I am a bit at loss with this argument. Doesn't the derivative set at the origin for the given by the model normalized, single-parameter logistic gives the full logistic (e.g. 75% at 200)? In fact, as I understood, the default Bayeselo (when calculating scale after mm) was compressing the default logistic to something that 75% meant 150 or 180 instead of 200, and when setting the scale to 1, 75% meant exactly that 200.
I think the scaling is required to bring ratings to the conventional arpad elo assumption of 200elo - 75% system. What you get from bayeselo originally is something larger, so you scale it down so that the slope's match at 50% winning percentage. So in the end you do not have 150 or 180 but 200 elos. I haven't followed the 'compression' topic closely but I assumed that was what was causing the problem. The problem with using scale=1 is for some models other than the default , the rating numbers may be bigger at first. I am not even sure we get somewhat comparable numbers with the default model and scale=1.
For example for current ccrl list I get -1031 to 731 elo using default, and -1534 to 1171 elo using modified model, both of them with scale=1. Infact at first I thought my modified model was wrong but it turns out it fits the data even better. But for comparison clearly it needs to be scaled by some 66% if we assume the first result is close to elo assumption. Btw eloDraw and eloAdvantage modify the model so that is why we don't get 200elo-75% out of the box.

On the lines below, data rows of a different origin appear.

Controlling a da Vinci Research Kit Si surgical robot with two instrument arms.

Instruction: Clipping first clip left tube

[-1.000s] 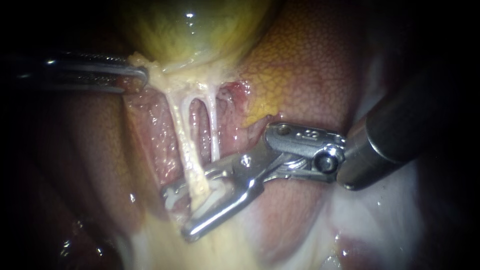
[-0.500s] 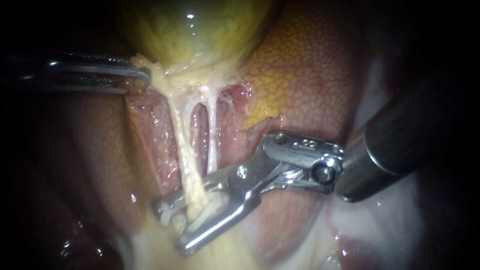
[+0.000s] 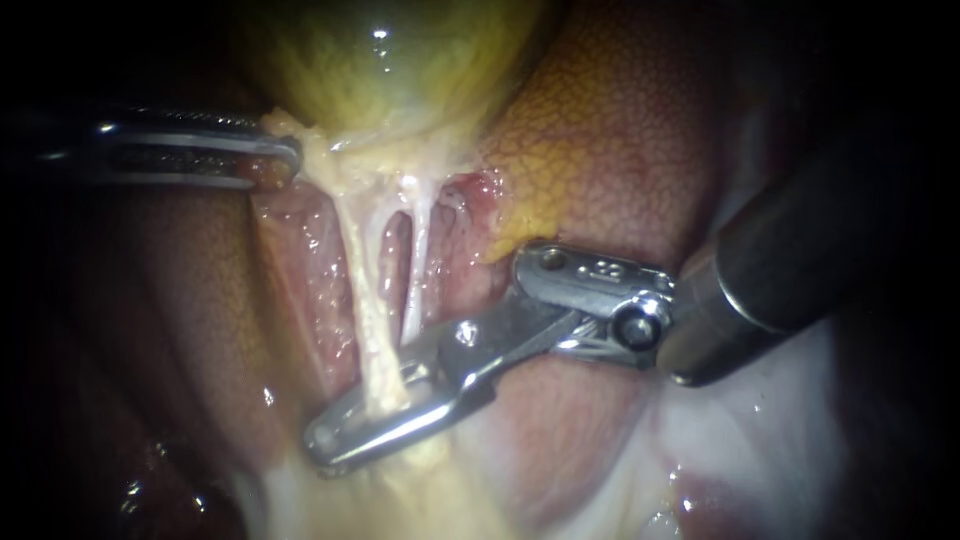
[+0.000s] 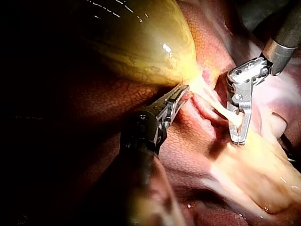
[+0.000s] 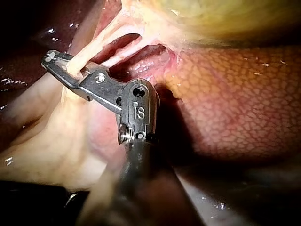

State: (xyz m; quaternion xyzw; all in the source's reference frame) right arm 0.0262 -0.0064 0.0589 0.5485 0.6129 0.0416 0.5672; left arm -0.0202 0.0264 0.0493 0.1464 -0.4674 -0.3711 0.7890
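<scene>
Near the lower edge of the liver, clamps the left tube with the right instrument, jaws closed on it from two sides, low down where it runs into pale fat. Brings that shaft in from the right, wrist bent, jaws lying across the tube and reaching just past it. Leaves the right tube outside the jaws, just beside the left one with a narrow gap between, its lower end lost from sight at the upper jaw. Grips with the left instrument, jaws clamped on the ragged pale tissue at the bottom of the gallbladder, close to where both tubes start. Shows both tubes stretched straight from there down toward the right instrument. Seen from the right wrist, has the left tube crossing between the jaws close to their tips, with mottled orange-red liver beside the wrist joint. Cannot tell whether a clip sits inside the closed jaws.
</scene>
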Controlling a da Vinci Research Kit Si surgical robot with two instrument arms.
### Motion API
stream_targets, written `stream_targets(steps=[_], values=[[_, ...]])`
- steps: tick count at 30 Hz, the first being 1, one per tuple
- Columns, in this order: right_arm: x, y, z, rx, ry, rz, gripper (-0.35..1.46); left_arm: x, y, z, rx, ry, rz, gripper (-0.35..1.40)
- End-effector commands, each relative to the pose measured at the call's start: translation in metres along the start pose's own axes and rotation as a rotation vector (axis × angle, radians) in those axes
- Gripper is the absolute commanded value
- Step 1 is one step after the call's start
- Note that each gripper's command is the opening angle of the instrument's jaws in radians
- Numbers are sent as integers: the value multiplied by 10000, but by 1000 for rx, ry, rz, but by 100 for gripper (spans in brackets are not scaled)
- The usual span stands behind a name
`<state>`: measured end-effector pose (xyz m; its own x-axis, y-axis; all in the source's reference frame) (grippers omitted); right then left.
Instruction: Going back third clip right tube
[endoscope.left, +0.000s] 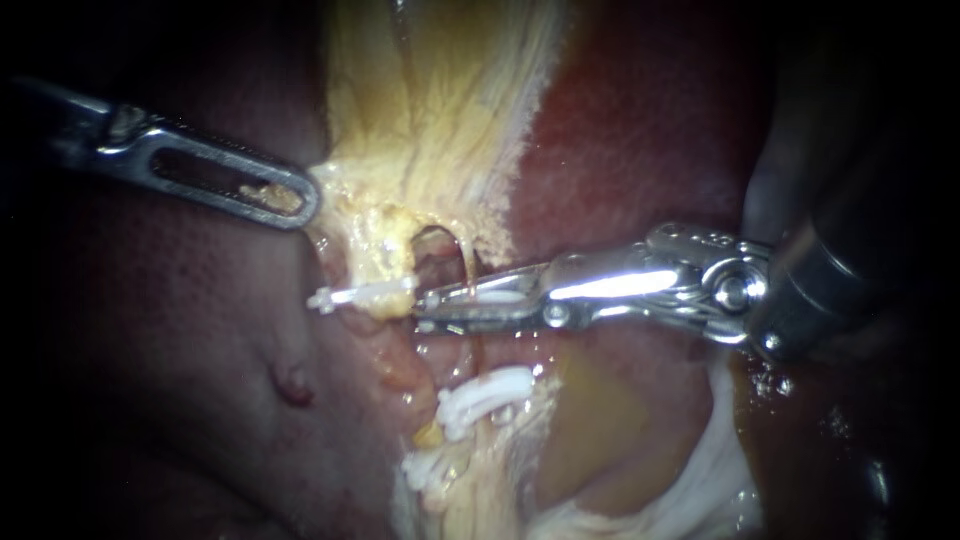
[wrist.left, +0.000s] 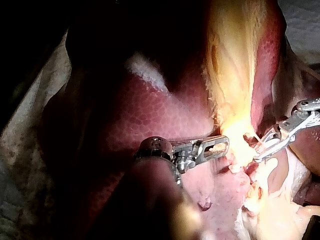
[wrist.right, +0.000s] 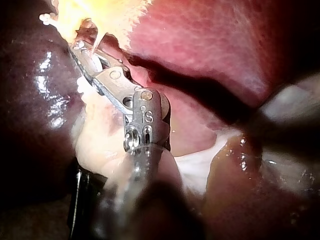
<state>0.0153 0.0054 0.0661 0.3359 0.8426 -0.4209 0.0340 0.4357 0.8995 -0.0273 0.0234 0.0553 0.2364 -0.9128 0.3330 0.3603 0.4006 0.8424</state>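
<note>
Closest to the lens, my right instrument (endoscope.left: 425, 310) comes in from the right, its jaws slightly apart and empty, tips just beside a small white clip (endoscope.left: 360, 295). That clip lies across a soft yellow tube (endoscope.left: 385, 265); I cannot tell which tube it is. Two more clips (endoscope.left: 485, 393) sit lower down. My left instrument (endoscope.left: 295, 200) has its jaws clamped on yellow fatty tissue (endoscope.left: 440, 120) beside the dark red liver (endoscope.left: 640, 130). The clip looks light and stiff, while the tube looks wet, slippery and easy to tear. I judge neither should be grasped; hold only fatty tissue, apart from the clips. No dish or tray shows.
</note>
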Motion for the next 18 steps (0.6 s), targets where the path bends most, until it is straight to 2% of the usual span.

Also, have not you shown that the draw model used by Bayeselo is not the optimal one (although this is not very relevant for the discussion, the model differences are small compared to that huge absolute scale variations)?
Kai
Well I would not call what I did anything formal and it still needs a lot of work to show that the model is indeed an improvement. Maybe if I can find some big databases with huge draw ratio like in reversi, the effect of the draw model would be measurable to a significant result.